» **Work item**: When you reach the records, transcribe all of them exactly.

» **Available data**:
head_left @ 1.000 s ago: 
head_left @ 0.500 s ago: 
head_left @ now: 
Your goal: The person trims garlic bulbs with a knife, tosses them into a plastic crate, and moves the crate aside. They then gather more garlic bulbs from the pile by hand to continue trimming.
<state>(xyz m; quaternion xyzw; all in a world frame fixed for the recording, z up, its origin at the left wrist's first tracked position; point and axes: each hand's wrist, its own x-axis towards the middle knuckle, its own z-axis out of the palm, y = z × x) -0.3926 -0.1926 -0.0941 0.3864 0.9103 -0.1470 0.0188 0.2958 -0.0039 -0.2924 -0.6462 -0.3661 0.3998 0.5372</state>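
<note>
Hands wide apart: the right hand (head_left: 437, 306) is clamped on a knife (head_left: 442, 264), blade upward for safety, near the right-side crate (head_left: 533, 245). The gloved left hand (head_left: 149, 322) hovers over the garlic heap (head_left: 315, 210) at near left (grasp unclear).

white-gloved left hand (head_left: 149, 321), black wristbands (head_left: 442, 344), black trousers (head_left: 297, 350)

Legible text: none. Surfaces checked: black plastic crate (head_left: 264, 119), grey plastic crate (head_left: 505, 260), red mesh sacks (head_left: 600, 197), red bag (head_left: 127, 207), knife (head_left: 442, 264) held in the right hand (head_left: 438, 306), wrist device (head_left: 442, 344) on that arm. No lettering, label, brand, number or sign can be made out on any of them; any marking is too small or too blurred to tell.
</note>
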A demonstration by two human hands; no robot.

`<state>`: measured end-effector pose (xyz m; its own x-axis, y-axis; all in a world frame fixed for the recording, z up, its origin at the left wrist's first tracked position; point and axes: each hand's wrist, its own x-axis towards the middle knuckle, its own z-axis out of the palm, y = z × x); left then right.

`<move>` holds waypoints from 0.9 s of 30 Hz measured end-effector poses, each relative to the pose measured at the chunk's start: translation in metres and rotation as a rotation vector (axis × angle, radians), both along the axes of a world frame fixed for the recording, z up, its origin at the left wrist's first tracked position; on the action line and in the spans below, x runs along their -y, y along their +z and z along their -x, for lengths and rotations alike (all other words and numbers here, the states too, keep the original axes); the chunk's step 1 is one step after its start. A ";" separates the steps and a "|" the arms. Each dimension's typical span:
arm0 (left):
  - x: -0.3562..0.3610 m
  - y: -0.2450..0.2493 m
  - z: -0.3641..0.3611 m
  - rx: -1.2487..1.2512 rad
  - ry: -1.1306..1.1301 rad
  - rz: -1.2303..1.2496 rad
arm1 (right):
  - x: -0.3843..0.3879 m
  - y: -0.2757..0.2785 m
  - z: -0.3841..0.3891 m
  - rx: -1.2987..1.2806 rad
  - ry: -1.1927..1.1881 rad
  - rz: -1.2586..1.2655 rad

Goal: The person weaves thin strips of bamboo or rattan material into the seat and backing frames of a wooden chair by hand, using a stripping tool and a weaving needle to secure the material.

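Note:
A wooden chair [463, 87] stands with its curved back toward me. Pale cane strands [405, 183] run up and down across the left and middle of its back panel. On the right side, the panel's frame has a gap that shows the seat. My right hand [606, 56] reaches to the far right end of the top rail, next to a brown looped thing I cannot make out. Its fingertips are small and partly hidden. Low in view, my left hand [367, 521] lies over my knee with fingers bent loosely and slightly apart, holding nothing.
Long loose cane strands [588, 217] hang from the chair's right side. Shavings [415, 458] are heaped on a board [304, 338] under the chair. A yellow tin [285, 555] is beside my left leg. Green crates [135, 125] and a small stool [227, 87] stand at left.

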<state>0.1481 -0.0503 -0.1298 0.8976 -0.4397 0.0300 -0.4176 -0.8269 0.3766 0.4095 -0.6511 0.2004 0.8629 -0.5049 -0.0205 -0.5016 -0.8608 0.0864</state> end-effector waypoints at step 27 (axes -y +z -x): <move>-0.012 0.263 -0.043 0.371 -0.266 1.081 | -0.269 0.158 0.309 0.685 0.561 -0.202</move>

» **Result for this exercise**:
head_left @ 1.000 s ago: 
head_left @ 0.500 s ago: 
head_left @ now: 
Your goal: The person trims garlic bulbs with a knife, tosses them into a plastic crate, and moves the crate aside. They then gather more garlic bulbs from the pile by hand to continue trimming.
<state>(xyz m; quaternion xyzw; all in a world frame fixed for the recording, z up, its origin at the left wrist's first tracked position; point and axes: each hand's wrist, its own x-axis towards the middle knuckle, its own z-axis out of the palm, y = z × x) -0.3926 -0.1926 -0.0941 0.3864 0.9103 -0.1470 0.0188 0.2958 -0.0039 -0.2924 -0.6462 -0.3661 0.3998 0.5372</state>
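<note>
Hands wide apart: the right hand (head_left: 437, 306) is clamped on a knife (head_left: 442, 264), blade upward for safety, near the right-side crate (head_left: 533, 245). The gloved left hand (head_left: 149, 322) hovers over the garlic heap (head_left: 315, 210) at near left (grasp unclear).

white-gloved left hand (head_left: 149, 321), black wristbands (head_left: 442, 344), black trousers (head_left: 297, 350)

Legible text: none. Surfaces checked: black plastic crate (head_left: 264, 119), grey plastic crate (head_left: 505, 260), red mesh sacks (head_left: 600, 197), red bag (head_left: 127, 207), knife (head_left: 442, 264) held in the right hand (head_left: 438, 306), wrist device (head_left: 442, 344) on that arm. No lettering, label, brand, number or sign can be made out on any of them; any marking is too small or too blurred to tell.
</note>
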A demonstration by two human hands; no robot.

`<state>`: measured end-effector pose (xyz m; its own x-axis, y-axis; all in a world frame fixed for the recording, z up, its origin at the left wrist's first tracked position; point and axes: each hand's wrist, its own x-axis towards the middle knuckle, its own z-axis out of the palm, y = z × x); left then right.

`<move>` holds waypoints from 0.9 s of 30 Hz measured end-effector poses, each relative to the pose measured at the chunk's start: translation in metres and rotation as a rotation vector (axis × angle, radians), both along the axes of a world frame fixed for the recording, z up, its origin at the left wrist's first tracked position; on the action line and in the spans below, x runs along their -y, y along their +z and z along their -x, for lengths and rotations alike (all other words and numbers here, the states too, keep the original axes); the chunk's step 1 is one step after its start. A ";" separates the steps and a "|" the arms. Each dimension's typical span:
arm0 (left):
  - x: -0.3562..0.3610 m
  - y: -0.2450..0.2493 m
  - z: -0.3641..0.3611 m
  - rx: -1.2487..1.2512 rad
  - ry: -1.1306..1.1301 rad
  - rz: -1.2303..1.2496 rad
arm1 (right):
  - x: -0.3843..0.3879 m
  - y: -0.2757..0.2785 m
  - z: -0.3841..0.3891 m
  - rx: -1.2987..1.2806 rad
  - ry: -1.1927..1.1881 rad
  - rz: -1.2586..1.2655 rad

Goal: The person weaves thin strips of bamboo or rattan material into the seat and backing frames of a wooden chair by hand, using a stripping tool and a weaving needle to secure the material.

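Note:
A wooden chair [463, 87] stands with its curved back toward me. Pale cane strands [405, 183] run up and down across the left and middle of its back panel. On the right side, the panel's frame has a gap that shows the seat. My right hand [606, 56] reaches to the far right end of the top rail, next to a brown looped thing I cannot make out. Its fingertips are small and partly hidden. Low in view, my left hand [367, 521] lies over my knee with fingers bent loosely and slightly apart, holding nothing.
Long loose cane strands [588, 217] hang from the chair's right side. Shavings [415, 458] are heaped on a board [304, 338] under the chair. A yellow tin [285, 555] is beside my left leg. Green crates [135, 125] and a small stool [227, 87] stand at left.
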
<state>0.1481 -0.0503 -0.1298 0.8976 -0.4397 0.0300 -0.4176 -0.8269 0.3766 0.4095 -0.6511 0.2004 0.8629 -0.5049 -0.0205 -0.5016 -0.8608 0.0864</state> end-effector waypoints at step 27 (axes -y +z -x): <move>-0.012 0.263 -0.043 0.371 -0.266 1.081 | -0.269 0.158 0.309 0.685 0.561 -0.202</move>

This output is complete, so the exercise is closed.